Call for Submissions: Studies in Hogg and his World

 

Call for Papers: Studies in Hogg and his World 

The next issue of Studies in Hogg and his World is on the subject of “Unsettling Scottish Literature,” with the intentional play on the idea of “unsettling.” This issue is affiliated with the upcoming research workshop Unsettling Scottish Studies, to be held at Simon Fraser University in November 2024, the first international multi-disciplinary workshop dedicated to decolonizing Scottish Studies. However, the issue will include articles, pedagogical papers, and notes that address all sorts of ways that Scottish literature in the late eighteenth and early nineteenth centuries does, or should, unsettle. Studies in Hogg and his World is a peer-reviewed print journal. Therefore, all articles, pedagogical papers, and notes submitted will undergo the double-blind peer review process. Submissions should be made on or before August 30, 2025 to Dr. Holly Faith Nelson at Holly.Nelson@twu.ca.     

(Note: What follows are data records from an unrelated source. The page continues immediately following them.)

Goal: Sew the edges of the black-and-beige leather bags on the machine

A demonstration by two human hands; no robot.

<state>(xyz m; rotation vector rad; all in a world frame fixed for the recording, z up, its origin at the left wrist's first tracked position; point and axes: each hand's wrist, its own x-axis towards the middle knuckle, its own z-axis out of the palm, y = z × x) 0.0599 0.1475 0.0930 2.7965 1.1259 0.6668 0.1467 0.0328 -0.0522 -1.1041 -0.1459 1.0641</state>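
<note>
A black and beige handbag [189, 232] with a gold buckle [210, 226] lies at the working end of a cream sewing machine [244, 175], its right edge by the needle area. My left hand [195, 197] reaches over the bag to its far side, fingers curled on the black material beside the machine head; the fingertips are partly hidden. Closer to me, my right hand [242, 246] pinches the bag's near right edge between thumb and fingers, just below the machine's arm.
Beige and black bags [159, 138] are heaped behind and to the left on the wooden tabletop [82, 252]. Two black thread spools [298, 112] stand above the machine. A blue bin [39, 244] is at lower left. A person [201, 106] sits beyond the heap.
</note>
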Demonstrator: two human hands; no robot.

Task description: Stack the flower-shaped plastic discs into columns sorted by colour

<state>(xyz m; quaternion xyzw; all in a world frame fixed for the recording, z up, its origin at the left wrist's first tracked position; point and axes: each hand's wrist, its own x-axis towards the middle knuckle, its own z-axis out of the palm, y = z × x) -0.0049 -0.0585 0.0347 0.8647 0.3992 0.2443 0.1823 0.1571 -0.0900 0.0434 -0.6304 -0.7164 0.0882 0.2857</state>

About Studies in Hogg and his World     

Studies in Hogg and his World was established in 1990. Its founding editor was Dr Gillian Hughes, the eminent James Hogg scholar, author of James Hogg: A Life (Oxford University Press, 2007), and editor, co-editor, or associate editor of a great many volumes of Hogg's works for the Stirling / South Carolina Research Edition of the Collected Works of James Hogg. Dr Hughes edited twenty-one issues of Studies in Hogg in his World before handing over the editorship in 2010 to Dr Hans de Groot (1939-2019), Professor Emeritus of the University of Toronto, the editor of the Stirling / South Carolina edition of James Hogg's Highland Journeys, and author of scholarly articles and book chapters on Hogg's works. With the passing of Dr de Groot in 2019, the editorship was taken up by Dr Holly Faith Nelson, Professor of English at Trinity Western University, co-editor, with Dr. Sharon Alkerof James Hogg and the Literary Marketplace: Scottish Romanticism and the Working-Class Author (Ashgate, 2009; Routledge, 2018), and co-author, with Dr Alker, of a series of articles and book chapters on the life and works of James Hogg published over the past two decades.

Tuesday, 9 July 2024

Ettrick and Yarrow Community Development Company: Upcoming Guided Walk

The  Ettrick and Yarrow Community Development Company has announced that it is "planning a guided walk from Ettrick to St. Mary's Loch to mark 200 years since Confessions was published with a stop at Cowan's Croft, the possible location of the 'Suicide's Grave.'" 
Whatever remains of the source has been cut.